Il paradosso della sicurezza: si invoca la democrazia e la libertà, ma si diffida di coloro che, avendo giurato fedeltà alla Repubblica, sono preposti a difenderle. La libertà e la sicurezza sono due facce della stessa medaglia: non esiste l'una senza l'altra.

Addestramento vs. fomentare la guerra: l’addestramento e la preparazione alla guerra, come in ogni professione, sono l’unica garanzia per non farsi trovare impreparati e, soprattutto, per avere la capacità deterrente necessaria a evitare il conflitto. Un esercito preparato è spesso la migliore polizza contro la guerra, non il suo motore.

LA CENSURA “DEMOCRATICA”: UN NUOVO FASCISMO?

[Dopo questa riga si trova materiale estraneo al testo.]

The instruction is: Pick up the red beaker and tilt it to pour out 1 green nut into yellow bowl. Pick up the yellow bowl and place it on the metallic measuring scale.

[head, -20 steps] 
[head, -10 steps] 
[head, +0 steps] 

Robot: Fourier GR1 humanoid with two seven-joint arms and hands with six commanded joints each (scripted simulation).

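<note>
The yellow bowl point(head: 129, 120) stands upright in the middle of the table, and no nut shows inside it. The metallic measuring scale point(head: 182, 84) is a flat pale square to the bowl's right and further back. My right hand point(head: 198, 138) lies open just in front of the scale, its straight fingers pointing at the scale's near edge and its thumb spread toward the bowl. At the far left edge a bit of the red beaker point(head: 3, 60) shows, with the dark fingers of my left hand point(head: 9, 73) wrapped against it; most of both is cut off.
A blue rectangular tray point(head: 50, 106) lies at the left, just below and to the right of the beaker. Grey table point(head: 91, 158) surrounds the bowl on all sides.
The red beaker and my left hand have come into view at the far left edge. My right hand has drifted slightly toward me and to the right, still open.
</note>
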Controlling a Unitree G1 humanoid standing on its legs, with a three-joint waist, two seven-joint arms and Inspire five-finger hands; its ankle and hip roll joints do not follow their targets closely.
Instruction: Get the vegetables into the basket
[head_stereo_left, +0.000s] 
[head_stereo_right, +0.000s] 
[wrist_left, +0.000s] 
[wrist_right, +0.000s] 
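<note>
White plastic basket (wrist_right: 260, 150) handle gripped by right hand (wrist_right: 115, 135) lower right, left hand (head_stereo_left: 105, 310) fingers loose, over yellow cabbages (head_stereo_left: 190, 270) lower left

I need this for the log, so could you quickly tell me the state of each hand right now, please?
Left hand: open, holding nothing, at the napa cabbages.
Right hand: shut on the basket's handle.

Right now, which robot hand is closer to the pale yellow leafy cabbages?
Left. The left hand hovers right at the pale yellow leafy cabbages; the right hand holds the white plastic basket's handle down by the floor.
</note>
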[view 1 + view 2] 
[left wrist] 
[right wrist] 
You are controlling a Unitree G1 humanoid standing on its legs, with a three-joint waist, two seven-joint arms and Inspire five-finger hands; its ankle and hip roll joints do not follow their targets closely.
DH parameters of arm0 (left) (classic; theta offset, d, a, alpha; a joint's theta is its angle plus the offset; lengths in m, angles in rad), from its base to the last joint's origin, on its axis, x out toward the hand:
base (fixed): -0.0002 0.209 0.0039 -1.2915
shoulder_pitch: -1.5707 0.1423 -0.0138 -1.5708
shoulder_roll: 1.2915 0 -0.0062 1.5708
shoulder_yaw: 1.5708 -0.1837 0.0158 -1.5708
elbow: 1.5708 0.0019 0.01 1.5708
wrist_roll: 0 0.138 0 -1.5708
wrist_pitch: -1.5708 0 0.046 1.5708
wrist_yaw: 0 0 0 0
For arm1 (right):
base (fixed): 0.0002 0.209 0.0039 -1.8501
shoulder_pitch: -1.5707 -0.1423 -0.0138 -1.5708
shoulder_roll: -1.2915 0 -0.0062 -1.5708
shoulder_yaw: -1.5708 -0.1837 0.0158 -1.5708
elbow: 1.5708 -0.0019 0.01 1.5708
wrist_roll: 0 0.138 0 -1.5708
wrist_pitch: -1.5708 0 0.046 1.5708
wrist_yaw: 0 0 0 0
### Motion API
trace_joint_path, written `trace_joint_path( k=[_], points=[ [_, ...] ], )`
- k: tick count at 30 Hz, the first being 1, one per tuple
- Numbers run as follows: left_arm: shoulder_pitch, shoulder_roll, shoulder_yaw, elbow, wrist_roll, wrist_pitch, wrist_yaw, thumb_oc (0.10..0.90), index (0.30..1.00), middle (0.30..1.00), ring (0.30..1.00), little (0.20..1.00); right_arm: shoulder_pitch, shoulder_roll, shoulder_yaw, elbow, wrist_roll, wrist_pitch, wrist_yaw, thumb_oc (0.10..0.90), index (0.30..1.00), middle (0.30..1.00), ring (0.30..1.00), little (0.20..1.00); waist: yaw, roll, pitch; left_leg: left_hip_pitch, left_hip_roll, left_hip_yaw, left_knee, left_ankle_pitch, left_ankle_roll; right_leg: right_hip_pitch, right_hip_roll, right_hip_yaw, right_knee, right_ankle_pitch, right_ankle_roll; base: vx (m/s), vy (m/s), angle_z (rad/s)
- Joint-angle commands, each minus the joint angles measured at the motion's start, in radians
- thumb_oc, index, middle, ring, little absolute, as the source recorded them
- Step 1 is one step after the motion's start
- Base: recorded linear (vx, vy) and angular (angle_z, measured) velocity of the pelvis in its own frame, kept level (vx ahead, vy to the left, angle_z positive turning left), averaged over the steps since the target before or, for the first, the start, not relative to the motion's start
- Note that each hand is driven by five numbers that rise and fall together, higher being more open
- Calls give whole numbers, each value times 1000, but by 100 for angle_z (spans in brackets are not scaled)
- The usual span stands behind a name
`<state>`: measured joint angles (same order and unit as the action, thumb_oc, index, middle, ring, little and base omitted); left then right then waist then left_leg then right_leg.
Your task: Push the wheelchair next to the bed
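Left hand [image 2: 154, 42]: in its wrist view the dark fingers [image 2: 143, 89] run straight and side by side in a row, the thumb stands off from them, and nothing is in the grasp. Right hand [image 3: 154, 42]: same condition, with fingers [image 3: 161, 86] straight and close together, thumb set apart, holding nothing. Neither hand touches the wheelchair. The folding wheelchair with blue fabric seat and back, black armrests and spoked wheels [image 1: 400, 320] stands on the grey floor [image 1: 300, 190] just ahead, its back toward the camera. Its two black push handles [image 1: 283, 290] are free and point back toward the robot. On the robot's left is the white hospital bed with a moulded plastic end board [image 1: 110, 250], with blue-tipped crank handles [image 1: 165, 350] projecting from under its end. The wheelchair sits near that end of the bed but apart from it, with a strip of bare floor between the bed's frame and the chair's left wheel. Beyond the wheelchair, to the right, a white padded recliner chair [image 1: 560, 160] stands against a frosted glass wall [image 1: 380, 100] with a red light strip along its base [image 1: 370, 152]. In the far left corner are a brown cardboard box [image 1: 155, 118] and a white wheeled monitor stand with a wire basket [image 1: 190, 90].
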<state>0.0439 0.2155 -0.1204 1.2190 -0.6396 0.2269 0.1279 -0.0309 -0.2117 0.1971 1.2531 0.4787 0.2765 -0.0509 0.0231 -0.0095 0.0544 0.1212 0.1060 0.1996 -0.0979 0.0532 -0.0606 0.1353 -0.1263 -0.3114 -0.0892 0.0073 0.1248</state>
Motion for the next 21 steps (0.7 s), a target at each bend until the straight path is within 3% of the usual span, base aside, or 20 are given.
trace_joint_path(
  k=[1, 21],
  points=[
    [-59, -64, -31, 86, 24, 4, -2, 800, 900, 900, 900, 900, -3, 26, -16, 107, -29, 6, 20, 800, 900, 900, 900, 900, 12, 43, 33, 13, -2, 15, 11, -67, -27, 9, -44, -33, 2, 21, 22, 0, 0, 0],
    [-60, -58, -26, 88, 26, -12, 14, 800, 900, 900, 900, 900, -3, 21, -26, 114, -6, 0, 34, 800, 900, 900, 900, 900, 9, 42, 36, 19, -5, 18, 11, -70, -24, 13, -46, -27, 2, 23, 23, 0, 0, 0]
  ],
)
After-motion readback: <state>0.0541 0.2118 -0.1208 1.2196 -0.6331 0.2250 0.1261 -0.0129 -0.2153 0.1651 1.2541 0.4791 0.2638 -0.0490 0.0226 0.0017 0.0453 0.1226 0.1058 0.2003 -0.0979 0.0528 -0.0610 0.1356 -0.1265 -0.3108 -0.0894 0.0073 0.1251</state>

La vera polemica risiede nell’atto stesso di censurare il sapere e l’inclusione. Impedire a un gruppo di cittadini, in virtù della loro professione, di accedere a un percorso formativo universitario è, di fatto, una forma di ghettizzazione intellettuale. Definire questo atteggiamento un “nuovo fascismo” può sembrare forte, ma la radice è la medesima: l’imposizione ideologica e la negazione del confronto e del rispetto reciproco. L’antimilitarismo, quando si trasforma in intolleranza e rifiuto del dialogo, tradisce i principi di apertura e pluralismo che sono il fondamento di ogni società democratica e antifascista. Un Dipartimento di Filosofia che teme l’arricchimento del pensiero critico è un’amara contraddizione che lacera il tessuto culturale del Paese.

La delusione espressa dal Generale Masiello è la cartina di tornasole di una necessaria e profonda riflessione che l’Italia deve compiere sulla propria identità e sul ruolo delle sue istituzioni.